Rethinking N+1 redundancy design

Rethinking N+1 redundancy design guidelines in the public utility industry

How often do we challenge long accepted design practices, especially in the utility industries such as power, water and wastewater? In order to do so, we must look outside public utilities and apply lessons from other industries. Airline and auto industries are two that rely less on redundancy by focusing on increasing the reliability of the primary functions and managing the consequences and associated risk of failure.

How the airline industry focused on increasing reliability

The airline industry is traditionally held up as the leader in reliability thinking with their initial application of Reliability Centered Maintenance (RCM), but they also have been in the forefront in design. At one time, cross-Atlantic flights required airplanes with at least four engines. With the increase in the reliability of jet engines, in 1984 it became the norm to fly over the Atlantic with only two engines. How did this happen? The airline industry focused on increasing the reliability of the primary functions (making the protected function more reliable) instead of counting on backup systems. The saving in weight, fuel consumption and maintenance cost led to enormous savings in the airline industry.

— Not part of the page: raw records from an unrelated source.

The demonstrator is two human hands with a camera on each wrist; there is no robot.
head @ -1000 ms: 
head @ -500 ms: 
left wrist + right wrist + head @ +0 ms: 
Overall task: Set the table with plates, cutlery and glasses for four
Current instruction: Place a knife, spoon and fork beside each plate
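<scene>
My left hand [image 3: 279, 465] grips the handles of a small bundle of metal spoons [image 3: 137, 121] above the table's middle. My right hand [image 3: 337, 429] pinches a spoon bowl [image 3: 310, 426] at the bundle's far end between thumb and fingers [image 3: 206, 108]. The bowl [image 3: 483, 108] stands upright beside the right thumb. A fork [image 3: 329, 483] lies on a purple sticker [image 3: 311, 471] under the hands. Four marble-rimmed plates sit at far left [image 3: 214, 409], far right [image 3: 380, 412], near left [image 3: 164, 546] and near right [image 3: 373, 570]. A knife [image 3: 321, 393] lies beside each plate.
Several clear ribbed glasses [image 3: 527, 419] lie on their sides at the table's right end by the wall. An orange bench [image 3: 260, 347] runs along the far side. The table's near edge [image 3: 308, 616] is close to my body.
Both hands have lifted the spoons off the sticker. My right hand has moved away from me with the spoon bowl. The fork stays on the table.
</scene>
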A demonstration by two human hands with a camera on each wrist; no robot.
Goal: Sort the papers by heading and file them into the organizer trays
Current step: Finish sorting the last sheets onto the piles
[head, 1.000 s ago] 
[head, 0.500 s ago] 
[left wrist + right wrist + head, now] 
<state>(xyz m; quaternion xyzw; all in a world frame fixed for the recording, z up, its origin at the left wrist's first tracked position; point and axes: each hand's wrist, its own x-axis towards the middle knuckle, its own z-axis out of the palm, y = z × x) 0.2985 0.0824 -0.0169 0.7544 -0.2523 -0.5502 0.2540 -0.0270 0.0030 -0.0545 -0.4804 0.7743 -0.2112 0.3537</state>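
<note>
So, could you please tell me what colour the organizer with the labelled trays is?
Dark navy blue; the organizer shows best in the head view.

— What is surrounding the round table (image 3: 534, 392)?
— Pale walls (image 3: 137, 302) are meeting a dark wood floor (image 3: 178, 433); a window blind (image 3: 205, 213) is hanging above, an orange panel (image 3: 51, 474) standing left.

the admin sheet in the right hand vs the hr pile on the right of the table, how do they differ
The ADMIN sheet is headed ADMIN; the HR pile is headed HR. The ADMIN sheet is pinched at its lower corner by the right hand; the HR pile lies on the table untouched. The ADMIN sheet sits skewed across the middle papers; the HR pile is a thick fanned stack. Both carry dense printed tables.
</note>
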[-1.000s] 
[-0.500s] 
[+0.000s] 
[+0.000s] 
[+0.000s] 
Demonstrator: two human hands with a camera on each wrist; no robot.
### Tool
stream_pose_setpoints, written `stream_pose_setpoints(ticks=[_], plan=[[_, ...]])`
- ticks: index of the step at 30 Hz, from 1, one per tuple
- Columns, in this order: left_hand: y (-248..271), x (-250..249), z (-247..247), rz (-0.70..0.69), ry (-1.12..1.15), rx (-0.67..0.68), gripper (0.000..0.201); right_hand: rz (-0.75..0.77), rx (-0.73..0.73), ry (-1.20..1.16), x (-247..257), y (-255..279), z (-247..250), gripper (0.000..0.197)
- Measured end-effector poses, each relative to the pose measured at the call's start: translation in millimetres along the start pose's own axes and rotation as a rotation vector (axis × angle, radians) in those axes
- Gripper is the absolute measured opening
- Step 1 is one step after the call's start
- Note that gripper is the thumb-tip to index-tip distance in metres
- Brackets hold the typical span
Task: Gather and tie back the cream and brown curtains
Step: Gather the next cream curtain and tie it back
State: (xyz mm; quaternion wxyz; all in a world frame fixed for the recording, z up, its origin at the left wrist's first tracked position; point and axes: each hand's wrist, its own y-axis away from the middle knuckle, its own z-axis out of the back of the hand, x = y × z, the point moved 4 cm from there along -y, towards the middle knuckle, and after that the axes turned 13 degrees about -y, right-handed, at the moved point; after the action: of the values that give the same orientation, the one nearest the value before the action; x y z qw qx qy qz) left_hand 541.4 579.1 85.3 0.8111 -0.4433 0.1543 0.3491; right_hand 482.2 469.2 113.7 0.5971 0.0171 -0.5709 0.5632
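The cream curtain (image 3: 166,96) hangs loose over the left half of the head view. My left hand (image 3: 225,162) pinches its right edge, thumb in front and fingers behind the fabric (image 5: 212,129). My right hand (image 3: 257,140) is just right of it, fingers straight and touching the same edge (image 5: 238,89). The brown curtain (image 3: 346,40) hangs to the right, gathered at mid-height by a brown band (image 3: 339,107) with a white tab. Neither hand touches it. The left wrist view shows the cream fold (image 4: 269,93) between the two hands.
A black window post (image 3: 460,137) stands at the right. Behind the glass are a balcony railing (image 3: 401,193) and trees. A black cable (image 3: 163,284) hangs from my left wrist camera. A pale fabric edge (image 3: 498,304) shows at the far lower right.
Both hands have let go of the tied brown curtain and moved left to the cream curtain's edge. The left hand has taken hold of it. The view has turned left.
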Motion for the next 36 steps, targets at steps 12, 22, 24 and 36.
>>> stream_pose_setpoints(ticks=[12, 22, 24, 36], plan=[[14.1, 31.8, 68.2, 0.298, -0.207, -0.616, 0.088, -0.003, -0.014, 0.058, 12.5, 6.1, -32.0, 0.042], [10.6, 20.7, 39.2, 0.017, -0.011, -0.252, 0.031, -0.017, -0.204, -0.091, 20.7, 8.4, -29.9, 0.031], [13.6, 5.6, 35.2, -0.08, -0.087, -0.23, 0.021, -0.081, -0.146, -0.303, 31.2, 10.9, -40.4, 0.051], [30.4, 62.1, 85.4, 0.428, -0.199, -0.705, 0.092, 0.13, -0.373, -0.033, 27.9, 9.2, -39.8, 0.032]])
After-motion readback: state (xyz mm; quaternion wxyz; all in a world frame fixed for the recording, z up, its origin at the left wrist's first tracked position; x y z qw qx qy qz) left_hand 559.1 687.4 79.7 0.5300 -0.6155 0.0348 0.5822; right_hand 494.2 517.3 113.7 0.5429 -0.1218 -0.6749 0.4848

The auto industry continues to rethink N+1

Another example is the spare tire in an automobile. For many years, cars carried a full extra spare in case there was ever a flat. Car designers thought of unique ways of storing this tire including in a trunk, outside the back door, and in the undercarriage. Recently, some designers began to question the need for the full spare. How many people ever check their spare anyway? How many people even know how to change a spare tire anymore? A full spare weighs a lot, takes up space and can’t be used for long since the spare mileage doesn’t match the mileage of the other tires. Some cars began offering the “Donut Spare” (N +1/2) where the intention was to replace the functionality of the spare, but only for a short time (with reduced speeds) until the main tire could be replaced or repaired. Some cars were fitted with a tube with a solution to temporarily repair the flat tire to allow the driver to drive the car to a safe place to get repaired. Now, some car companies have totally gotten rid of a spare (N+0) by increasing the reliability of the primary tire with “Run Flat” where you can drive 50 miles on a flat with reduced speeds. The reliability of the primary functions has been increased to levels where people are comfortable tolerating the risk associated with flying or driving without additional redundancy.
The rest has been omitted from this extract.